Evolving Your Developers into Next-Generation Big Data Experts

How should organizations go about staffing up for big data?

By Nobby Akiha, Senior Vice President of Marketing, Actuate Corporation

How should your IT team prepare for big data?

Without a doubt, your current IT team is technically capable of taking on big data, having strong backgrounds in varieties of networks, databases, programming and understanding distributed systems and so on. However, they probably don't have the experience yet of how to tackle big data.

To get results with your big data project, you need to collect such large volumes of data that you need to either filter it to death to find the small data that's interesting, or move your lens so far back that you can examine the data as a whole. This can be a challenge as old-school BI programmers are not used to doing this.

However, there's no reason why they can't acquire the right skills -- with the right help. You can assist them by creating a culture where questions are asked in new ways. For example: asking how many network pings were made from a server in a day doesn't lead to any useful business insight. Instead, you need to start asking open-ended and qualitative questions, such as"What does this data show about where that business unit is heading?" or "What would success look like if we launched a product into this space?"

After all, big data is about finding those pieces of data that produce game-changing insights. Such realizations may be the result of a varietyof data types: cause and effect, related or correlative, branched, or data with dependencies. More often than not, that data will come from sources that are unlike the stats and facts we're used to working with in traditional BI.

Big data also comes from sources that can help predict what the customer will do next, or what the organization needs to do to minimize expenses and maximize efficiency. This means that although most developers are happy traversing database trees, now they have to work with a more distributed processing system that may or may not have the same structure, or may in fact have no structure. The result set from a big data probe doesn't have to look anything like the structure of the original query or the data model that you're working with; all it must do is conform to the shape and size of the answers the business is looking for. This is precisely why it's so important to know the questions before you start, of course.

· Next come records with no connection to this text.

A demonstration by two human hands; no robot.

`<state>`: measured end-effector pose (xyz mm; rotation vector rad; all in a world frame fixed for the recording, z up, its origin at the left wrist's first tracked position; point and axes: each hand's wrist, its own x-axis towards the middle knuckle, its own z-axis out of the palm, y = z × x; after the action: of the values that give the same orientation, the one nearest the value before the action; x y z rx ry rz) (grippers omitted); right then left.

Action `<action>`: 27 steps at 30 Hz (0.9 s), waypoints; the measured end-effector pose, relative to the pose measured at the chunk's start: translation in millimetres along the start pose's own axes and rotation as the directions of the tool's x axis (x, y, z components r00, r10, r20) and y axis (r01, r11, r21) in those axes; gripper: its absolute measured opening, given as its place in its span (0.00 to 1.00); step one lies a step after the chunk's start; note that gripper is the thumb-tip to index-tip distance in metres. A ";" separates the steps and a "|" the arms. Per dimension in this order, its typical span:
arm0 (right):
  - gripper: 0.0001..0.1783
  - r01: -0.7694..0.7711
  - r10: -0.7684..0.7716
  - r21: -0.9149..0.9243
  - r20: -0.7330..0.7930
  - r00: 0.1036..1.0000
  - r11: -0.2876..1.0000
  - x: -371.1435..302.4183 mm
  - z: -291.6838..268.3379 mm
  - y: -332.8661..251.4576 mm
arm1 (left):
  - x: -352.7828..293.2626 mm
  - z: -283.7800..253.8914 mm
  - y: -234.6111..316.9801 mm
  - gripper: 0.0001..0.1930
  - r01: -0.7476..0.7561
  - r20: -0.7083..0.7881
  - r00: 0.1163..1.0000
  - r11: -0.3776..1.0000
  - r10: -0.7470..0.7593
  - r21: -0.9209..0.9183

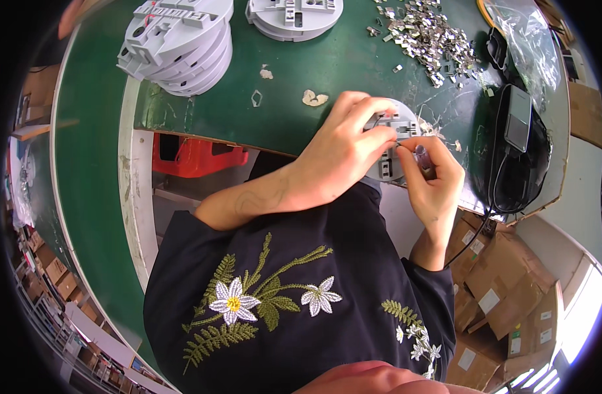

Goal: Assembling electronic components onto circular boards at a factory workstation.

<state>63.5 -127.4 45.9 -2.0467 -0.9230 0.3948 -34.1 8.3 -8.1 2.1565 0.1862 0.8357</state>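
Note:
A grey round plastic base (406,113) with raised slots and a bit of red wire lies at the table's front edge, partly covered by my hands. Over its left side my left hand (347,141) is closed, thumb and fingertips pinched around something too small to make out. My right hand (442,174) is closed too, with a screwdriver with a purplish see-through handle (422,157) tucked in its fingers. Its thumb and forefinger meet close to my left fingertips, at a tiny dark piece. The screwdriver's tip cannot be made out.
Stacked grey round bases (196,65) stand at the far left, with another grey base (294,20) beside them. A heap of small metal pieces (432,43) is spread at the back right. At right lie a grey power bank (518,118) on a black bag, a cable and clear plastic (527,39).

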 end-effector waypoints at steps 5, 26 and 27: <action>0.07 0.082 -0.078 -0.105 0.040 0.996 0.991 5.9 -3.5 -4.9 | 8.1 -4.9 -6.0 0.07 -0.046 -0.015 0.999 0.998 0.045 -0.051; 0.09 0.388 -0.263 -0.297 0.384 0.885 0.873 35.0 -9.1 5.5 | -11.0 -1.3 0.8 0.08 0.144 -0.119 0.981 0.986 -0.153 -0.082; 0.09 0.388 -0.255 -0.308 0.394 0.883 0.869 35.2 -9.1 5.0 | -11.0 -0.9 0.6 0.08 0.144 -0.122 0.981 0.986 -0.154 -0.086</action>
<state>94.9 -108.7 49.2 -2.1407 -1.6470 0.4162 -43.3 4.2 -12.8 1.9915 0.3707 0.8804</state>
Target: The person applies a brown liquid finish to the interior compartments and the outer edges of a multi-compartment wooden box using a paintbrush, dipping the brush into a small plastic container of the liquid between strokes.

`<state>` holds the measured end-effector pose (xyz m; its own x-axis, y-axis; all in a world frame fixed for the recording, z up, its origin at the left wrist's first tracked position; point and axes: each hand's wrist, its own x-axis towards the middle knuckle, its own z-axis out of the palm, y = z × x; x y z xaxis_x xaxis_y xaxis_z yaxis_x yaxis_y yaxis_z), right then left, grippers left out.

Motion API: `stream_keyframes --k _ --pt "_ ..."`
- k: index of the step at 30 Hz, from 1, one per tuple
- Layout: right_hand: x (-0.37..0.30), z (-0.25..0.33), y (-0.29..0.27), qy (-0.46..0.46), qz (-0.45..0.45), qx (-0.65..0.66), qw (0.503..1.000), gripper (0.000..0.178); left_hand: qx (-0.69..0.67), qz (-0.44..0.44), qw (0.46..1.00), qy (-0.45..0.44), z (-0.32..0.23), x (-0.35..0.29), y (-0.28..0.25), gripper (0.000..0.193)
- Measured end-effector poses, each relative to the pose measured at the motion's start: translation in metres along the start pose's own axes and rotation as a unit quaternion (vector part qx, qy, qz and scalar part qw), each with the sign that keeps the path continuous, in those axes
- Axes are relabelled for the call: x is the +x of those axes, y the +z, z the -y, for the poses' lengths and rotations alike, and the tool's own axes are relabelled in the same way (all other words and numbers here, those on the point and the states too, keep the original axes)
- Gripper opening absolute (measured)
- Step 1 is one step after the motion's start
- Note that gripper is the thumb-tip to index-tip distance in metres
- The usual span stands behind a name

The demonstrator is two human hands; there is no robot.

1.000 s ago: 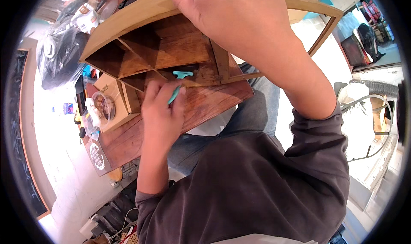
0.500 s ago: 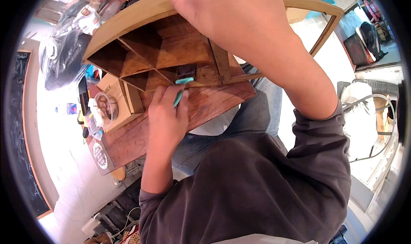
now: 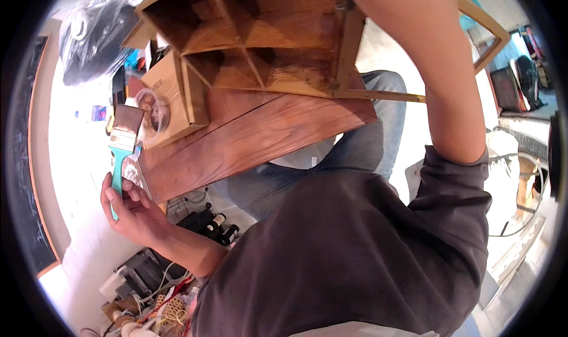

You need to start teaching these new ways of looking at the data as part of the IT team's core disciplines. This new way of questioning is not the only "new trick" they need to learn; they also need to become a coach to the business, learning to teach executives how to ask the right kinds of questions, before helping them gather the data they require. In turn, your new-style big data developers need to understand how to map that line of inquiry back to the data sources to find the answer to a complex business problem.

The reality is many developers don't have the experience or desire for handholding the business like this. You may need to invest in soft skills training, such as how to elicit the right questions to ask and how to recognize what a good answer looks like (hint: it's not a SQL schema!). The developer's goal in each and every one of these conversations should be to come up with questions that are answerable with the available data sources or by stringing together a series of different yet related and sequential questions.

Welcome to big data and The Next Generation IT Team. It's a lot more like treasure hunting and detective work than building Oracle tables; but it's also a lot more fun.

Three Tips for Your Big Data Journey

Finally, in terms of preparing your IT staff for their evolution to the big data ways of questioning and thinking, remember the following.

First, you're not running a big data project, you're running a big data business process. Remember, analytics is a process because its requirements change all the time thanks to the nature of analytics: it continuously generates new questions, which inevitably lead to a need for more data sources. Big data analytics is no different, just bigger.

Second, this is a journey, and your IT team's knowledge and experience will be built up over time as the process unfolds, not all at once before the process begins. To be clear, your developer team members don't need to be data scientists (though familiarity with statistics is helpful). They don't need to be computer linguists, as natural language processing technologies will evolve and become easier, and they do not need to be expert MapReduce programmers or Hadoop experts, at least not yet. The data science, linguistics, and programming skills will all follow in time.

Finally, you want your developers ultimately to become true experts in understanding how to solve the business problems your organization faces -- as well as curious about some yet-to-be defined problems that will push their thirst for more data. The better they become, the more competitive your organization will be.

Your big data journey is inevitable. The sooner you begin, the sooner you will see success. Big data is your future. Make it a successful one.

Nobby Akiha is senior vice president of marketing at Actuate, the makers of BIRT Analytics and the BIRT-based suite of commercial products for development and deployment of custom business analytics applications for big data, predictive analytics and customer communication management. You can follow Nobby and Actuate at @Actu.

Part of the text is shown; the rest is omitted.